High cetane renewable diesel fuels prepared from bio-based methyl ketones and diols

Kale W. Harrison and Benjamin G. Harvey*
US NAVY, NAWCWD, Research Department, Chemistry Division, China Lake, California 93555, USA. E-mail: benjamin.g.harvey@navy.mil

Received 24th August 2017 , Accepted 8th November 2017

First published on 8th November 2017

A new class of renewable diesel fuels has been synthesized by acid catalyzed condensation of 2-tridecanone with a series of diols that can be generated from biomass. These fuels exhibit comparable net heats of combustion (NHOCs) to conventional biodiesel, while maintaining derived cetane numbers between 82-91, values which are 20–30 units higher than conventional biodiesel and 40–50 units higher than petroleum-derived diesel fuel. The short combustion delays of the dioxolane fuels make them compelling blendstocks to enhance the combustion efficiency of petroleum-derived diesel fuel by increasing the cetane number and oxygen content of the blends. In addition, careful selection of the renewable diol allows for custom tailoring of viscosity and freezing point. Unlike conventional biodiesel which is often generated from plant or animal derived triglycerides, 2-tridecanone and other methyl ketones, along with the diols, can be efficiently generated from biomass sugars or CO2/H2 via fermentation with metabolically engineered microorganisms. This biosynthetic approach may allow for the generation of these fuels on industrially relevant scales while eliminating competition with food sources and promoting responsible use of land resources.

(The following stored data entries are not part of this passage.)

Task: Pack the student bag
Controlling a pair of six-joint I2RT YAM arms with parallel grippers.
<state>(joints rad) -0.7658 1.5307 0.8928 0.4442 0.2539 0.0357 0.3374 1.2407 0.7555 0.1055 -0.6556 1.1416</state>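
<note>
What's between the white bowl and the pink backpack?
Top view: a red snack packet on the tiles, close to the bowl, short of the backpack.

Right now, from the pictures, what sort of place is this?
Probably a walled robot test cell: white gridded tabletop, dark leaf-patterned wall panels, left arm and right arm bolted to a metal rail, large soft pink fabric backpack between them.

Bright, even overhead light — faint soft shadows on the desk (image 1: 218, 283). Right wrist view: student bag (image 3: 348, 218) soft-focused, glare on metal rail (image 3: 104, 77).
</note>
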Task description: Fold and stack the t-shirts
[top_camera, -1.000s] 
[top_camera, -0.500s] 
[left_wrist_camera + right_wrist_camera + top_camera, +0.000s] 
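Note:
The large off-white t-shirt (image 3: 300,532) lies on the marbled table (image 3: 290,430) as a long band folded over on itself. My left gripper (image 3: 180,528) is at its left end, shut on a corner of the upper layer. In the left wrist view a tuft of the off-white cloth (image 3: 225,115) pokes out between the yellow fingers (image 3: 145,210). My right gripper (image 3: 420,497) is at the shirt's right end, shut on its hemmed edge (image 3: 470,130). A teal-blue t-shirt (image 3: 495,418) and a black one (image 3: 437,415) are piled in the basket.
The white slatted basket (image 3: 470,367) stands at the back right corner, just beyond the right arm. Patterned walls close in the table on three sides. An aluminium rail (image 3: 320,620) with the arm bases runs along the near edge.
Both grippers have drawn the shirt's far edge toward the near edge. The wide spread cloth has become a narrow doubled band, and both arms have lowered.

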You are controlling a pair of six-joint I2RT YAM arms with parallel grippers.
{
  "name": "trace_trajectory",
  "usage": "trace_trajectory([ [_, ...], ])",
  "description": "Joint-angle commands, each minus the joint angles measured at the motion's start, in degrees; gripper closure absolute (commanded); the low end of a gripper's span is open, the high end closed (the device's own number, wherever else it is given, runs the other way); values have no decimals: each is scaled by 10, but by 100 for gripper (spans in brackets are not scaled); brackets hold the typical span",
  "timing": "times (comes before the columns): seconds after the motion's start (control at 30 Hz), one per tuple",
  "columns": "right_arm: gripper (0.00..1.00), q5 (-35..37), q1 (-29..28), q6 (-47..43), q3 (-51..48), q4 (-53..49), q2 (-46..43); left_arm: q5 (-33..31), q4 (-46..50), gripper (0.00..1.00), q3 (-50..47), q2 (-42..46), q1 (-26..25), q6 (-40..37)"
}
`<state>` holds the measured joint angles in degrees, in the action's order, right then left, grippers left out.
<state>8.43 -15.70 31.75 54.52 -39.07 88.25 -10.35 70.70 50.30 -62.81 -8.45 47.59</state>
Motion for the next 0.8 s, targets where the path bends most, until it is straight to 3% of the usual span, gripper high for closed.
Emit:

The term “biodiesel” typically refers to a fatty acid methyl ester (FAME) prepared by transesterification of triglycerides with methanol.1,2 The resulting biodiesel fuels have suitable properties for use in conventional diesel engines, and are typically blended with petroleum diesel at levels up to 20% (B20).1 The oxygen present in FAME biodiesel leads to reduced emissions of unburned hydrocarbons, carbon monoxide, and particulate matter.3 Some studies have found increases in NOx emissions for FAME blends, but in general these increases are negligible, particularly for newer engines.1 Unfortunately, FAME biodiesel typically has a higher viscosity, lower volumetric net heat of combustion (NHOC) and increased propensity to biofouling and corrosion4,5 compared to conventional diesel fuel. In addition, FAME is derived from triglycerides which in some cases (e.g. soybean; rapeseed oil) are food sources and in other cases (palm; jatropha oil) are grown in tropical climates and provide only marginal environmental benefits due to land use changes.6 Further, the total yield of oil/hectare is rather low compared to other forms of biomass which limits the potential impact of FAME type biodiesel on supplanting petroleum-based diesel fuel.7,8

Lignocellulosic biomass is the only sustainable source of hydrocarbons that has the potential to replace significant quantities of petroleum. Estimates from the US Department of Energy (DOE) suggest that in the United States, 1.2–1.5 billion tons of biomass could be available for the production of renewable energy or biofuels by 2040.9 In the short term, agricultural residues, municipal solid waste, and forest resources will make up the bulk of available biomass sources. Future projections by the DOE depend on significant contributions from energy crops including switchgrass, miscanthus, sorghum, willow, eucalyptus, poplar, and pine. Similar to efforts focused on converting lignocellulosic biomass to ethanol, a route to the production of renewable diesel fuel could focus on fermentation of biomass sugars directly to fuels or fuel precursors. In addition to sustainability, this approach affords the opportunity to design fuels that have performance advantages over conventional fuels. These “designer” biofuels could potentially be used to increase the cetane number of diesel fuels and improve emission profiles. Renewable fuels comprised of long hydrocarbon chains and containing oxygenated substituents address both challenges.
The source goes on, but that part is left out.